Henry’s opinion: “Until someone suggested the concept of exploitation, I assume that Delicious’s taggers were the happiest bunch of users in the world. Here was a cool new technology that allowed them to tell others what they found interesting, that allowed them to “vote,” as it were, that allowed them to express themselves and influence others by virtue of their Internet exploration and editorial decisions, that allowed them to lead the vanguard of the next wave of Internet innovation, that allowed them, in some cases, to become famous within the growing community of Delicious fanatics, many of whom looked up to them and wished that they, themselves, were so talented and multi-faceted. Before someone shouted “unfair!”, I imagine, most Delicious taggers were having the time of their lives. (Why else would they have been doing it?)”

I think Henry hits the nail on the head. Nobody’s forcing anyone to tag at Delicious and nobody is forcing anyone to upload photos to Flickr, nor is anyone forced to submit stories or vote on stories at Digg. Most users do it because they are participating in something that they enjoy, feel is cool, and gain personal satisfaction from. And why shouldn’t the creators of these great new technologies profit from building something that enables so much delight?

Certainly there is an increasing market for creating social networks. There is immense value to search, advertising and PR in social networks. Yahoo! is smart to recognize the value of these businesses early on.

But the thing that Flickr and Delicious and Digg do right is that they in fact highly value the community that is responsible for their success. They continue to embrace the community and work to make their respective community experiences better and better for the members involved. As long as the community continues to be valued then it will thrive, increase and become even that much more valuable. There is nothing wrong with this.
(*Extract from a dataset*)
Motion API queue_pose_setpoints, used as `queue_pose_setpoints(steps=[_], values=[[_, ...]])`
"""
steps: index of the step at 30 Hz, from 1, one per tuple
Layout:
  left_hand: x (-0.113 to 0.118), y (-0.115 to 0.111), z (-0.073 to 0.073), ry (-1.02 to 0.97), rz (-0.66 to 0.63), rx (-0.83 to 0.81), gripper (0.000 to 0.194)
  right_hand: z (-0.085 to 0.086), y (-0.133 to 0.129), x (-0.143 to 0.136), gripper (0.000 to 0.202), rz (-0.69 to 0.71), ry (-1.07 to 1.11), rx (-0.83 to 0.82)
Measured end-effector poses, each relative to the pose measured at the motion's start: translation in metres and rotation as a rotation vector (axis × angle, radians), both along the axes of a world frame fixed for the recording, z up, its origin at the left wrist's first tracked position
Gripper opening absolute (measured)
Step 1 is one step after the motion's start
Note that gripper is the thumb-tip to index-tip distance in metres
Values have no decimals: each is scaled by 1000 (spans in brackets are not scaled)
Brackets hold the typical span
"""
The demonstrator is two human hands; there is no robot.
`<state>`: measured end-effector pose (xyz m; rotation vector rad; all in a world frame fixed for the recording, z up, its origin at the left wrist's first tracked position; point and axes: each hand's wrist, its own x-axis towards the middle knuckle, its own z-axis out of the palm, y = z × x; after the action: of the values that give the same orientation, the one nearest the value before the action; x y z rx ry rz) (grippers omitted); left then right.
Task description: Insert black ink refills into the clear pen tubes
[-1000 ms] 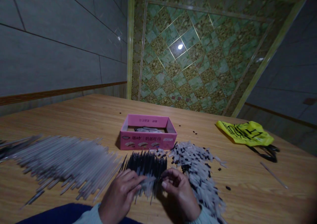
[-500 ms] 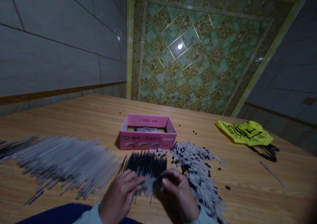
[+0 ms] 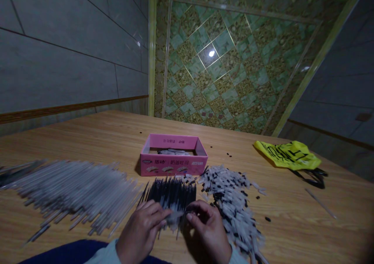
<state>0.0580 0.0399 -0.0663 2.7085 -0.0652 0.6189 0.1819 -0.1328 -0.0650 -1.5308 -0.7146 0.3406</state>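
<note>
My left hand [image 3: 143, 229] is closed, thumb and forefinger pinching a small translucent plastic piece [image 3: 175, 215]. Facing it, my right hand [image 3: 209, 227] curls with its thumb and forefinger together; something small and dark seems to be at the tips, too blurred to name. Both hands hover over the near ends of a row of thin black rods [image 3: 172, 192] that look like pen refills. To the right spreads a heap of small whitish translucent pieces [image 3: 239, 217] mixed with little black plugs [image 3: 268, 219]. Long clear tubes [image 3: 78, 190] lie side by side on the left.
A pink open box [image 3: 175, 166] stands behind the black rods with whitish pieces inside. Farther right lie a yellow bag [image 3: 288, 155] with black handles and a single thin tube [image 3: 320, 203]. The wooden table [image 3: 117, 135] meets tiled walls.
My right hand has shifted slightly left, closer to the translucent piece in my left hand. The left hand stays nearly in place, and the view has moved a little.
</note>
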Motion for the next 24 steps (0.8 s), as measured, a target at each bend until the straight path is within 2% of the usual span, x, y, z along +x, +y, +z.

Although I suspect that sites like Delicious and Flickr and Digg may in fact find various financial mechanisms to reward their top users in the future, at bottom perhaps the greatest feature of these communities of all is that people who are there are in fact genuinely motivated by interest and not money. People who love the technology, love the attention and love the fun will always build a better social network than people who are only in it for the money.

And by the way, how long until Yahoo! buys Digg anyways?